I can eat Rice Krispy Treats for breakfast, because I’m an adult!
But hiding in the bathroom, because I’m a mom.
Day 3 of home schooling, just had a parent teacher conference with my wife and there was a lot of blaming.
There’s no actual reason to believe that eating this entire bag of Doritos will make me feel better. That’s why it’s called faith.
My kids are scream-fighting because one pretend-ate all of the toy food, in case you wanted to know why some parents drink.
Most of the sports bras I own are because I couldn’t get them off before leaving the store.
The first thing to do today is find out where I parked the car and then try to remember why I’m still in it
who else gets a little disappointed when the emergency broadcast test isn’t an actual emergency? it’s like, hurry up already aliens
“Dress for the job you want!”
*dresses up as celebrity-slapper*
You may find my attraction to Goofy weird, but I don’t give a hyuck.
‘Escalator’ is what He-Man’s enemy is called in Spain.
“Sorry, that was my bad.”
“Your bad what?”
“No. I’m just sayin’: Sorry. My bad.”
“You’re bad at completing an apologetic sentence?”
“Yeah”
Let he who is without sin cast the first stone if you want babies throwing rocks everywhere. Dangerous.
My cat has a legal name but she prefers to go by her pet name.

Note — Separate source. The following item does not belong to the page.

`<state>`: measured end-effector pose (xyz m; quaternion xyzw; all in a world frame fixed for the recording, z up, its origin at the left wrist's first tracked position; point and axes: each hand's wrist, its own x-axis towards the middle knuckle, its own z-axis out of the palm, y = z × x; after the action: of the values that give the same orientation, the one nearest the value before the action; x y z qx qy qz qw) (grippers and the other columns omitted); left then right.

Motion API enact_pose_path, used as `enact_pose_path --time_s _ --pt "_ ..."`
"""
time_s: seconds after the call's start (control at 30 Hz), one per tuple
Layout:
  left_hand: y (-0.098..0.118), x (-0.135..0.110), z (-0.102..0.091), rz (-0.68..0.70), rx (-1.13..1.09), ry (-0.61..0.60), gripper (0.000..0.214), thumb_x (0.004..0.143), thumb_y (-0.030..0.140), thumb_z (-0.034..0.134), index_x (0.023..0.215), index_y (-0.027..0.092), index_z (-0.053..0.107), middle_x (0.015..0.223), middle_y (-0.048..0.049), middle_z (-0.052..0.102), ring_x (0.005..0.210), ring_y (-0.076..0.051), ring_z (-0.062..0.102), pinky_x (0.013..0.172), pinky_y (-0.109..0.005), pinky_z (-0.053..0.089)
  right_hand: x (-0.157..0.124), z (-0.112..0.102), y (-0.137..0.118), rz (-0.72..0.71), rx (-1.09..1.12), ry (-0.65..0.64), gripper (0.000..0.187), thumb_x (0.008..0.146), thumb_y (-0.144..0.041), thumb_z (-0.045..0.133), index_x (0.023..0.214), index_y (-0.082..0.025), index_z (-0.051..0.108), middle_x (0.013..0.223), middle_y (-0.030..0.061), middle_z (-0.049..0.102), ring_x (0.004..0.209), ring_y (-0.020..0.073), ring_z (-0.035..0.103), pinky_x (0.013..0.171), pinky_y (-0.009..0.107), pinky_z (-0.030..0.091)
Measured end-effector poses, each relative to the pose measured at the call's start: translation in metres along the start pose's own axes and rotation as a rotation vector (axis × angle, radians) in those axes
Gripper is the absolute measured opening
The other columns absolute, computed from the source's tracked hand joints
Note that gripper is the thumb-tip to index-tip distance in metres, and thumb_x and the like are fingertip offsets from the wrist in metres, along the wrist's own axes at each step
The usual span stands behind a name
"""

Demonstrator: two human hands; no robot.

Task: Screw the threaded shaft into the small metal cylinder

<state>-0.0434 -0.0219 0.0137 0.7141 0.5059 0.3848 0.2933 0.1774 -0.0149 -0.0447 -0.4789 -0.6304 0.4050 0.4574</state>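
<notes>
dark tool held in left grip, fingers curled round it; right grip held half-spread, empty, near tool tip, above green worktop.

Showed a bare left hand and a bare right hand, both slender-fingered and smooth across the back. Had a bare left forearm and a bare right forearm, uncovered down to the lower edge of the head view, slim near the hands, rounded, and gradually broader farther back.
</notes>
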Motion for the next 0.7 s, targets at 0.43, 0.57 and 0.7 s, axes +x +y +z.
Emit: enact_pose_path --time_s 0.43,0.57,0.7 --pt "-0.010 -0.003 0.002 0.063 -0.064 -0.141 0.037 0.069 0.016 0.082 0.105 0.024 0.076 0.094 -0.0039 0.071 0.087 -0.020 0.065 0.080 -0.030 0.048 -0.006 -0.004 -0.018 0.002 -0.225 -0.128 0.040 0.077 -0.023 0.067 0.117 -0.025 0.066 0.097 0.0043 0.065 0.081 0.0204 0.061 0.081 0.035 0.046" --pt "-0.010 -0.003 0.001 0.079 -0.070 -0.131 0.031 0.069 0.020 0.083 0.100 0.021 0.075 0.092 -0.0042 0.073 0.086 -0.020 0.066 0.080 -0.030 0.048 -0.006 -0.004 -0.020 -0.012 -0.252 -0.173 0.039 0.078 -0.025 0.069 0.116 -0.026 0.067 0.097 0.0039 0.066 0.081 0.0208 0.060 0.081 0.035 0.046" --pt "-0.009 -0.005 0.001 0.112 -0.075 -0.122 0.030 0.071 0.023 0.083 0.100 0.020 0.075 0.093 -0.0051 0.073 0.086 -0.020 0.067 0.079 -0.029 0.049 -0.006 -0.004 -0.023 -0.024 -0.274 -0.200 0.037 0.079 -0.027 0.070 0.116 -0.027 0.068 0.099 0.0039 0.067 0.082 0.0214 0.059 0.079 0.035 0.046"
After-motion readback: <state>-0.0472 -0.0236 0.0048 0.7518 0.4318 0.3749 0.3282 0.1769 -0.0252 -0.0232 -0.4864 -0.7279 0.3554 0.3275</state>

6yo (raises hand) Teacher, I know how to do dark mode.
*closes eyes
These golfers behind me keep yelling, “Take your shot!” but they haven’t poured me any tequila.
Where there’s a pill, there’s a yay.
Purgatory but it’s just my daughter trying to count to 10 but stopping at 7 and starting over
If you don’t have plans tonight, head to a crowded restaurant, stand up during the meal, and say “She said yes!”. Free applause and dessert. You’re welcome.
Apparently when a potential employer asks you “where do you see yourself in five years?”, “I’m hoping to have found Bigfoot by then” isn’t the answer they’re looking for.
reminder: dont bring up serious subjects at the dinner table, some times its just not worth it
If bedbugs live in your bed then what the hell are cockroaches
Got the c-4 you wanted for your gender reveal party.
Get in, octopus. We’re gonna open jars and do some taxes.
crush: i really like music
me: *gets jealous of music and rips off crushes ears*
Me, “Alexa, make all these people leave my house.”
Alexa, “Playing Nickelback.”
[sees girl reading The Catcher in the Rye]
“Ah I love that book. The way he just [clenches fist] catches all that frickin rye.”
Parenting tip: If your kids are fighting in the back seat of the car, stick your arm over and swing it around a bunch. That’ll show em’.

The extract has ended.